▸ **Task**: Would you please return the lines of the entries below starting at the line that has "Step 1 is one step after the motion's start" and ending at the line that has "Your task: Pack", both included, exactly as they are?

▸ **Data**:
# # # # #
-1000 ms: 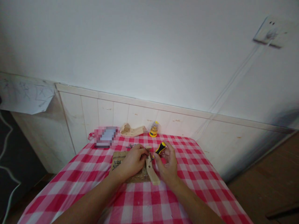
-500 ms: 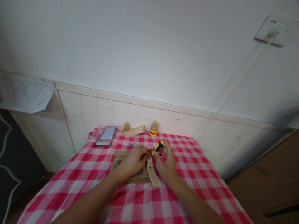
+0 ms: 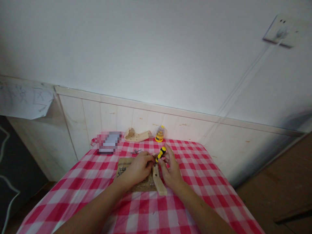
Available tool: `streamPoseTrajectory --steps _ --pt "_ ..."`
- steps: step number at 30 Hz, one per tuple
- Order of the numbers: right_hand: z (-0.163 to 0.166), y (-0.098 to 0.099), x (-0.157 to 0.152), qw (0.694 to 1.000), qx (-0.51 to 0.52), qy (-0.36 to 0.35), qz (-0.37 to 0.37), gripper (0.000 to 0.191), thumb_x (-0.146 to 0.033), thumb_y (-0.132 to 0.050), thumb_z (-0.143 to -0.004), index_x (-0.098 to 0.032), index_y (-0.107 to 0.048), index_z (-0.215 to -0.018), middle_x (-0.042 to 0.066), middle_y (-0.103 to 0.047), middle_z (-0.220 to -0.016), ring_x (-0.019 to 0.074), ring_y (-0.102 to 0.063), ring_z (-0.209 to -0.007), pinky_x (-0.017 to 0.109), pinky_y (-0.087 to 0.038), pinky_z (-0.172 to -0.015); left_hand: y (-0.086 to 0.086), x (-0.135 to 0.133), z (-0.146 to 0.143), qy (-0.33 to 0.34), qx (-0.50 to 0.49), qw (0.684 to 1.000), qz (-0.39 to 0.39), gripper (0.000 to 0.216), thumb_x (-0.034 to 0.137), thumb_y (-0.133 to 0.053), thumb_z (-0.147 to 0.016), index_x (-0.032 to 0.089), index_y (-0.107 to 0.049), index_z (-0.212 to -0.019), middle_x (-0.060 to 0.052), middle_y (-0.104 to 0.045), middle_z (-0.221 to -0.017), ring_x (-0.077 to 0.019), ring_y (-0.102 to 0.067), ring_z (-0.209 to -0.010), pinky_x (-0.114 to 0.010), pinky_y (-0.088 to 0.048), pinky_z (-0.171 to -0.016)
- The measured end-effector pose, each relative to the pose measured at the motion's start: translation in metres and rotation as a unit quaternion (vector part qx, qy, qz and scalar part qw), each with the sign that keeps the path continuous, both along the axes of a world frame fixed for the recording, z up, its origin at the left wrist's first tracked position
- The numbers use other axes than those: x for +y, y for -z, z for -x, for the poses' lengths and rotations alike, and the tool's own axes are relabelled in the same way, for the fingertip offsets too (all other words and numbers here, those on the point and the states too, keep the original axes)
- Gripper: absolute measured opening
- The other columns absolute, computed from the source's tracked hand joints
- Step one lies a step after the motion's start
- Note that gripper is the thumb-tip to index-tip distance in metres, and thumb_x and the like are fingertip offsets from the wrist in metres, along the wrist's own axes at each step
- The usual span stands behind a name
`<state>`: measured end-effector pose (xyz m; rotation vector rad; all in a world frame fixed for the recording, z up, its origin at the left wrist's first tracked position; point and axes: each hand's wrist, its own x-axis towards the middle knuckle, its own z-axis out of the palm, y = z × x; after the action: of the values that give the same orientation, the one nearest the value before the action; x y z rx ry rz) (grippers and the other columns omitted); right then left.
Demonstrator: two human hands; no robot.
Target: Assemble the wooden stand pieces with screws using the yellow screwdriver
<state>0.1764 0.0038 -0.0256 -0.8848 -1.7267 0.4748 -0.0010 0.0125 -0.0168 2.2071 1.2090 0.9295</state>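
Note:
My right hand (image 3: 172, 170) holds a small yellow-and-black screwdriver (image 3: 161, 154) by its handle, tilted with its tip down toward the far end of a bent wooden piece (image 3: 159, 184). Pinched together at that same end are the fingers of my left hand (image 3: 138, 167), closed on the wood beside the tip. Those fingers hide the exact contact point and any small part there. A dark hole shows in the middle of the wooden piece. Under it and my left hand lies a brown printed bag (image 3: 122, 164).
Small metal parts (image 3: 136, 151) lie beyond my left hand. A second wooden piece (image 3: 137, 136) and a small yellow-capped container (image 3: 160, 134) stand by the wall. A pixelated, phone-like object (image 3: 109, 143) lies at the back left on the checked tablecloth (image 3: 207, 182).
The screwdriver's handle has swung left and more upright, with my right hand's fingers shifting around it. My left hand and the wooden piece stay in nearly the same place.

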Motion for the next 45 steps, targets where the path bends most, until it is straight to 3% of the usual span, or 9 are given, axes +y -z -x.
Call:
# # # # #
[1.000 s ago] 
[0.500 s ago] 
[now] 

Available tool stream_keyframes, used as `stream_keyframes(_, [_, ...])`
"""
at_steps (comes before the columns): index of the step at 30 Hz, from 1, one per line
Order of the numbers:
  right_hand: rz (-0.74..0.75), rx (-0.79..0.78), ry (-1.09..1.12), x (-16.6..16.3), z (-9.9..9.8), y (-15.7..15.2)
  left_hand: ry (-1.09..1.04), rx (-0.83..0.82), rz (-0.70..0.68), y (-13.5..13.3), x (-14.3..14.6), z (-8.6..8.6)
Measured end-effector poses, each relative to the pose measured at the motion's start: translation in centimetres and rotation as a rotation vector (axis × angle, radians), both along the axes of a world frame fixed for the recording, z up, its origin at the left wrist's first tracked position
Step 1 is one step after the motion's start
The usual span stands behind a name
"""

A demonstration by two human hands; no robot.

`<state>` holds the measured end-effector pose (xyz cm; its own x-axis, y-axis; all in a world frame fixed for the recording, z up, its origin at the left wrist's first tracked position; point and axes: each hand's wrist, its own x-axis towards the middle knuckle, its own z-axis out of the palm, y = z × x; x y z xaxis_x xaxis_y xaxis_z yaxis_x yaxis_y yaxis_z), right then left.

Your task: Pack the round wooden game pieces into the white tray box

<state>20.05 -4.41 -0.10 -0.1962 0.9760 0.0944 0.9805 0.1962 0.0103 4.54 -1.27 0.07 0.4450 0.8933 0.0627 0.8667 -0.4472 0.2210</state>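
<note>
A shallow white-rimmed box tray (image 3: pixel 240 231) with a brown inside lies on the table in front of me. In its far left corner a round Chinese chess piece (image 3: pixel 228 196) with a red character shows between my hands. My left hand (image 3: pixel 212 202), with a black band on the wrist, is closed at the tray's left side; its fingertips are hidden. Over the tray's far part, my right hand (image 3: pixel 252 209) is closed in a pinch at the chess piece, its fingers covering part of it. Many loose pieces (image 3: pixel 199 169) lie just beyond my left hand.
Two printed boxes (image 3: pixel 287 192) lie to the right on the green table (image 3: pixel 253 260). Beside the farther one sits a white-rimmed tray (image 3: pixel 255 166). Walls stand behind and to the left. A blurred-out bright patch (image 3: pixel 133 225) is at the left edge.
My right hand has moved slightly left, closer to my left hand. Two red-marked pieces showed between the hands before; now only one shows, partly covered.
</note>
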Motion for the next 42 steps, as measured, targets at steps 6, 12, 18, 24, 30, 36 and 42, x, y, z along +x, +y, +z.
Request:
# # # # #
▸ **Output of the task**:
Step 1 is one step after the motion's start
The usual span stands behind a name
"""

A demonstration by two human hands; no robot.

`<state>` holds the measured end-effector pose (xyz cm; its own x-axis, y-axis; all in a world frame fixed for the recording, z up, its origin at the left wrist's first tracked position; point and axes: each hand's wrist, its own x-axis towards the middle knuckle, its own z-axis out of the palm, y = z × x; x y z xaxis_x xaxis_y xaxis_z yaxis_x yaxis_y yaxis_z), right then left.

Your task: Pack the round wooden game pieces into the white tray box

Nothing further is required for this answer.